(Activity)
Write out the data word for word and drop any picture you find.

[Data below — start]

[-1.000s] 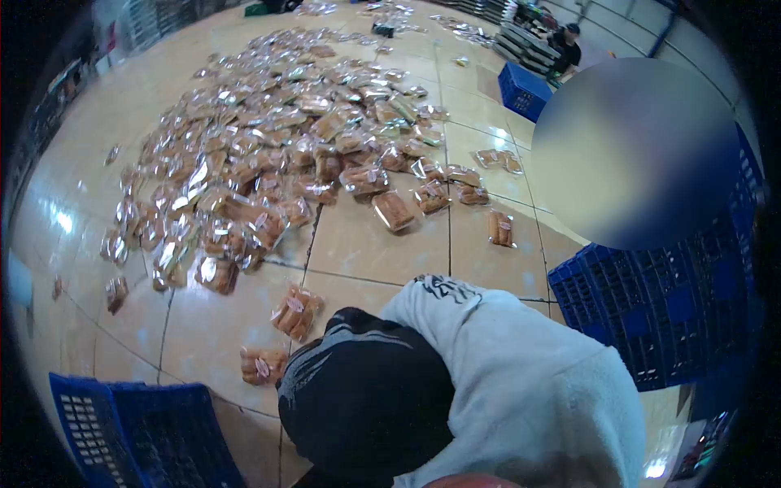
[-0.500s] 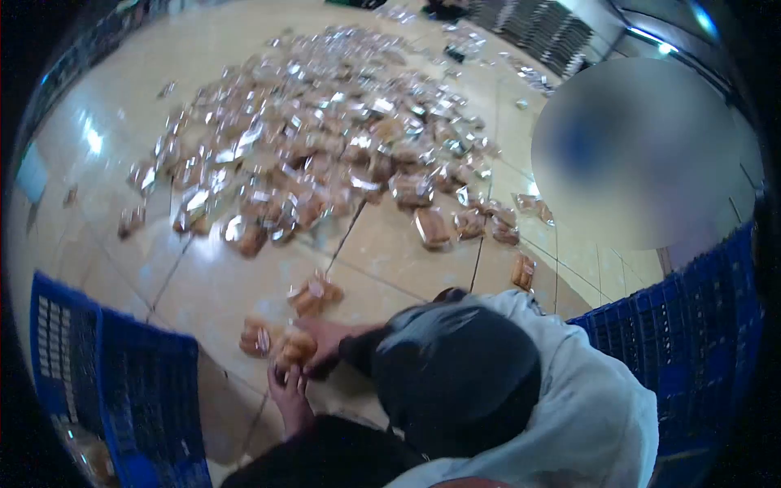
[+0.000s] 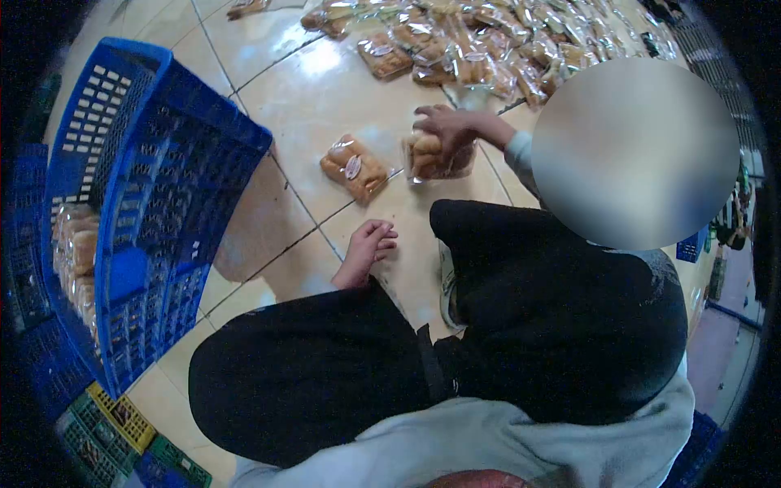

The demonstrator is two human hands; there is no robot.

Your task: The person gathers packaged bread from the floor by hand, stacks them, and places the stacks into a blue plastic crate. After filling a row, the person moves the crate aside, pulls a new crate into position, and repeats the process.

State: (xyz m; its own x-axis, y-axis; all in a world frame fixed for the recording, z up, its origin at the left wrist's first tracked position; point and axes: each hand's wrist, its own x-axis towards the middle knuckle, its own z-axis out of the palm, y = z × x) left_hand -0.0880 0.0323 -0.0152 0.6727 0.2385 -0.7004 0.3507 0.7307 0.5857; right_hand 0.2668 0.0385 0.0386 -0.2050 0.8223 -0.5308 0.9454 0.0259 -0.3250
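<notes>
Since half a second earlier, both hands had separated: the right hand (image 3: 446, 124) gripped a bread packet (image 3: 431, 159) from above, while the left hand (image 3: 370, 244), loosely curled and empty, rested at seven o'clock from it, another packet (image 3: 354, 167) between them on the floor (image 3: 325, 89).

Bare tiled floor (image 3: 325, 89) lies open between the blue crate (image 3: 154, 203) and the heap of bread packs (image 3: 488, 41).

My right grip (image 3: 443, 126) clasps a clear bag of golden buns (image 3: 435, 159) from above, its base on the tiled floor, while a second bun bag (image 3: 354, 167) lies flat just beside it.
</notes>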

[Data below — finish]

(Expected output)
[-1.000s] 
[-0.500s] 
[+0.000s] 

The demonstrator is two human hands; there is no robot.

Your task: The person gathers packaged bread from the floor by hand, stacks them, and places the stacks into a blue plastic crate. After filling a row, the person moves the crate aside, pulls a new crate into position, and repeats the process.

State: (xyz m; its own x-axis, y-axis; all in a world frame fixed for the recording, z up, its origin at the left wrist's first tracked position; point and axes: each hand's wrist, its own x-axis towards the middle knuckle, its own z-axis out of the palm, y = z × x) left_hand -0.0880 0.0323 -0.0152 0.6727 0.2385 -0.7004 0.3507 0.7307 0.5857; right_hand 0.2668 0.0385 0.0386 -0.2050 0.8223 -0.5308 0.9454 0.0259 -0.3250
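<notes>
Since half a second earlier, both hands had separated: the right hand (image 3: 446, 124) gripped a bread packet (image 3: 431, 159) from above, while the left hand (image 3: 370, 244), loosely curled and empty, rested at seven o'clock from it, another packet (image 3: 354, 167) between them on the floor (image 3: 325, 89).

Bare tiled floor (image 3: 325, 89) lies open between the blue crate (image 3: 154, 203) and the heap of bread packs (image 3: 488, 41).

My right grip (image 3: 443, 126) clasps a clear bag of golden buns (image 3: 435, 159) from above, its base on the tiled floor, while a second bun bag (image 3: 354, 167) lies flat just beside it.
</notes>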

That completes the output.